Your task:
Images stay out. Everything else in the records is repeated exactly.

Task inputs:
====================

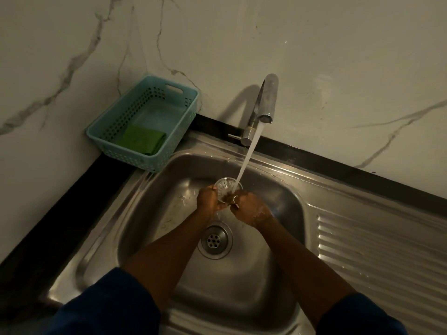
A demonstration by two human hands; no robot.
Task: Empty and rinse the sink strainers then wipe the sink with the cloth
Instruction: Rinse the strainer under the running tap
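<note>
Wall (314, 44): pale marble-look panels behind and to the left of the counter.

Sink (150, 213): single steel basin, wet, with some specks on its left floor.

Drainboard (375, 250): ribbed, to the right of the basin.

Basket (135, 159): teal plastic, perforated, in the corner just beside the basin's far-left rim.

Tap (266, 100): swung over the basin and running. Its stream (249, 153) lands on the strainer's right edge.

Cloth (141, 140): green, folded, lying in the near end of the basket, well apart from the water. Wiping has not begun.

Left hand (208, 199): fingers curled round the strainer's left rim, holding it.

Right hand (249, 209): wet, ring (235, 199) on one finger, fingers curled at the strainer's near edge, apparently pinching or rubbing it.

Drain (214, 239): uncovered, fixed grid showing, near the wrists.

Strainer (226, 186): small perforated metal cup, held tilted above the basin floor under the stream. I see no second strainer.

Risks, as I judge them:
- The wet metal may slip from the fingers and drop into the basin.
- Loosened scraps can wash straight down the unguarded drain.
- Because the stream strikes the rim off-centre, it may spray onto the counter and sleeves (108, 308).
</note>
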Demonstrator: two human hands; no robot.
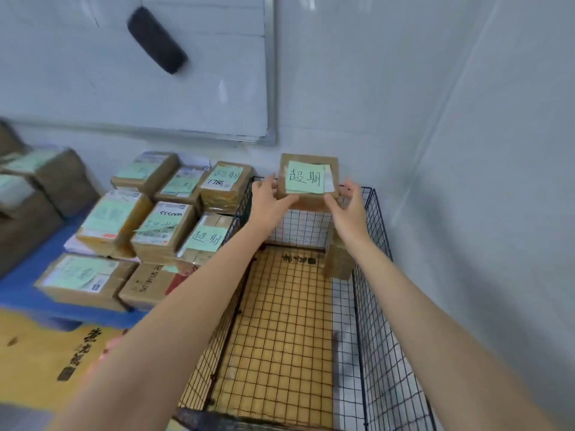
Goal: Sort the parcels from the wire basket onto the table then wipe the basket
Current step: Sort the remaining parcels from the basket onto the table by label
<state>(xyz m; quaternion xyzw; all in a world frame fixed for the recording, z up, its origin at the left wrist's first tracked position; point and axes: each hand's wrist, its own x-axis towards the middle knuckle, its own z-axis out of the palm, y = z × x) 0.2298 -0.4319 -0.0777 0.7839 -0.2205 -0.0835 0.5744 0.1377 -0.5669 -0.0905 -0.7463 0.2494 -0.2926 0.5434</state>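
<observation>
Parcel [308, 181], pinched at both sides by the fingers [350, 188], should travel level to the table [18, 293] left of them.

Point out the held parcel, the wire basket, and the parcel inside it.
Held parcel [306, 177], head view: green note on its top face.
Wire basket [373, 337], head view: right wall mesh.
Parcel inside the basket [337, 259], head view: its brown side face.

Over wire basket [378, 337]: left hand [270, 201], right hand [349, 210] hold parcel [311, 179].
</observation>
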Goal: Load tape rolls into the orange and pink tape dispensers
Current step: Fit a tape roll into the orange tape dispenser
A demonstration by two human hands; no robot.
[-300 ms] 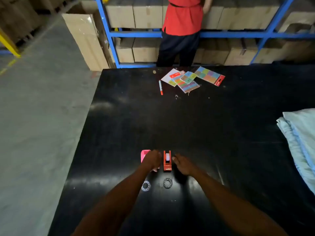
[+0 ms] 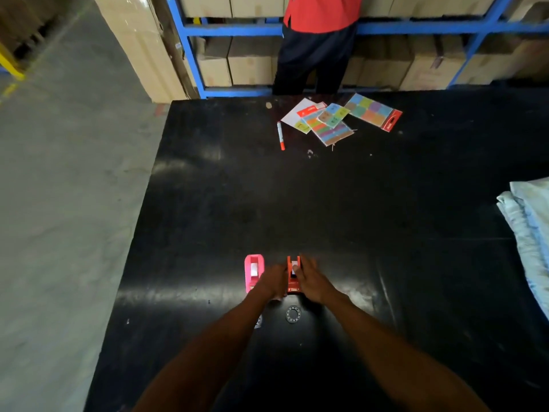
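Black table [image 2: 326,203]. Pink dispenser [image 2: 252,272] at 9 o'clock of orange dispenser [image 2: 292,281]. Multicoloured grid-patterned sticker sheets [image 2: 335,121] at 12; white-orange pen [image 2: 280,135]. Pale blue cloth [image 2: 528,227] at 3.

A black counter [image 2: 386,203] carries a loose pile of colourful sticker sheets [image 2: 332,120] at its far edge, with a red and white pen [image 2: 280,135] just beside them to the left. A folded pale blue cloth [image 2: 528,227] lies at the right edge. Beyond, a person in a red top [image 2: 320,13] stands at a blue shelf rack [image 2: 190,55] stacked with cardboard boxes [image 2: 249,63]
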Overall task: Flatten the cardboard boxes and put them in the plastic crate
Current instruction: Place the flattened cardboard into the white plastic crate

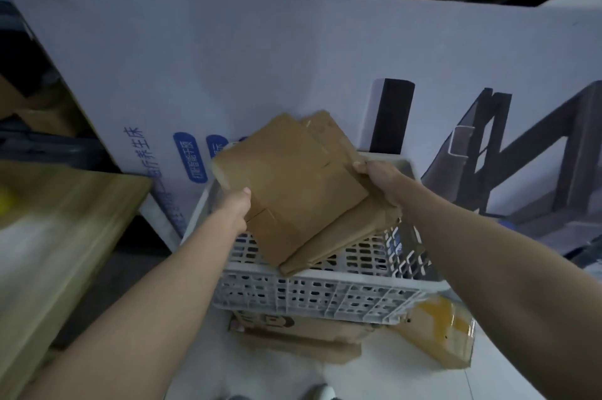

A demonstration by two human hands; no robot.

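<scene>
A flattened brown cardboard box (293, 184) hangs tilted over the grey plastic crate (312, 297), its lower corner near the crate's front rim. My left hand (235, 210) grips its left edge, thumb on top. My right hand (379, 179) grips its right edge near the crate's far rim. The fingers of both hands are hidden under the cardboard. The crate's perforated walls show beneath the box; its floor is mostly covered from view.
A large white printed carton (293, 67) leans behind the crate. A wooden table (58, 230) stands at the left. Under the crate lies flat printed cardboard (293, 331), and a taped brown box (439, 331) sits on the floor at its right.
</scene>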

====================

Answer to the problem:
A demonstration by two human hands; no robot.
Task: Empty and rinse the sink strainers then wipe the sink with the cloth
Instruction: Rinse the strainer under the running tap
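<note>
Wall (314, 44): pale marble-look panels behind and to the left of the counter.

Sink (150, 213): single steel basin, wet, with some specks on its left floor.

Drainboard (375, 250): ribbed, to the right of the basin.

Basket (135, 159): teal plastic, perforated, in the corner just beside the basin's far-left rim.

Tap (266, 100): swung over the basin and running. Its stream (249, 153) lands on the strainer's right edge.

Cloth (141, 140): green, folded, lying in the near end of the basket, well apart from the water. Wiping has not begun.

Left hand (208, 199): fingers curled round the strainer's left rim, holding it.

Right hand (249, 209): wet, ring (235, 199) on one finger, fingers curled at the strainer's near edge, apparently pinching or rubbing it.

Drain (214, 239): uncovered, fixed grid showing, near the wrists.

Strainer (226, 186): small perforated metal cup, held tilted above the basin floor under the stream. I see no second strainer.

Risks, as I judge them:
- The wet metal may slip from the fingers and drop into the basin.
- Loosened scraps can wash straight down the unguarded drain.
- Because the stream strikes the rim off-centre, it may spray onto the counter and sleeves (108, 308).
</note>
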Demonstrator: two human hands; no robot.
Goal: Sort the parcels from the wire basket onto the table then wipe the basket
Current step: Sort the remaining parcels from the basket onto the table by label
<state>(xyz m; quaternion xyzw; all in a world frame fixed for the recording, z up, its origin at the left wrist's first tracked position; point and axes: each hand's wrist, its own x-axis towards the middle knuckle, its own z-axis out of the palm, y = z × x) 0.2298 -0.4319 -0.0777 0.7839 -0.2205 -0.0835 0.5744 0.1377 -0.5669 -0.0905 -0.7463 0.2494 -0.2926 0.5434</state>
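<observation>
Parcel [308, 181], pinched at both sides by the fingers [350, 188], should travel level to the table [18, 293] left of them.

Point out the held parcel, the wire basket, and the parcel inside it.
Held parcel [306, 177], head view: green note on its top face.
Wire basket [373, 337], head view: right wall mesh.
Parcel inside the basket [337, 259], head view: its brown side face.

Over wire basket [378, 337]: left hand [270, 201], right hand [349, 210] hold parcel [311, 179].
</observation>
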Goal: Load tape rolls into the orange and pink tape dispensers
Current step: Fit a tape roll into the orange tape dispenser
A demonstration by two human hands; no robot.
[-300 ms] 
[+0 ms] 
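Black table [image 2: 326,203]. Pink dispenser [image 2: 252,272] at 9 o'clock of orange dispenser [image 2: 292,281]. Multicoloured grid-patterned sticker sheets [image 2: 335,121] at 12; white-orange pen [image 2: 280,135]. Pale blue cloth [image 2: 528,227] at 3.

A black counter [image 2: 386,203] carries a loose pile of colourful sticker sheets [image 2: 332,120] at its far edge, with a red and white pen [image 2: 280,135] just beside them to the left. A folded pale blue cloth [image 2: 528,227] lies at the right edge. Beyond, a person in a red top [image 2: 320,13] stands at a blue shelf rack [image 2: 190,55] stacked with cardboard boxes [image 2: 249,63]
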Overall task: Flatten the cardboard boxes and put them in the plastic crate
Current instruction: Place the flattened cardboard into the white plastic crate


A demonstration by two human hands; no robot.

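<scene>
A flattened brown cardboard box (293, 184) hangs tilted over the grey plastic crate (312, 297), its lower corner near the crate's front rim. My left hand (235, 210) grips its left edge, thumb on top. My right hand (379, 179) grips its right edge near the crate's far rim. The fingers of both hands are hidden under the cardboard. The crate's perforated walls show beneath the box; its floor is mostly covered from view.
A large white printed carton (293, 67) leans behind the crate. A wooden table (58, 230) stands at the left. Under the crate lies flat printed cardboard (293, 331), and a taped brown box (439, 331) sits on the floor at its right.
</scene>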

No further output is required, since the answer is complete.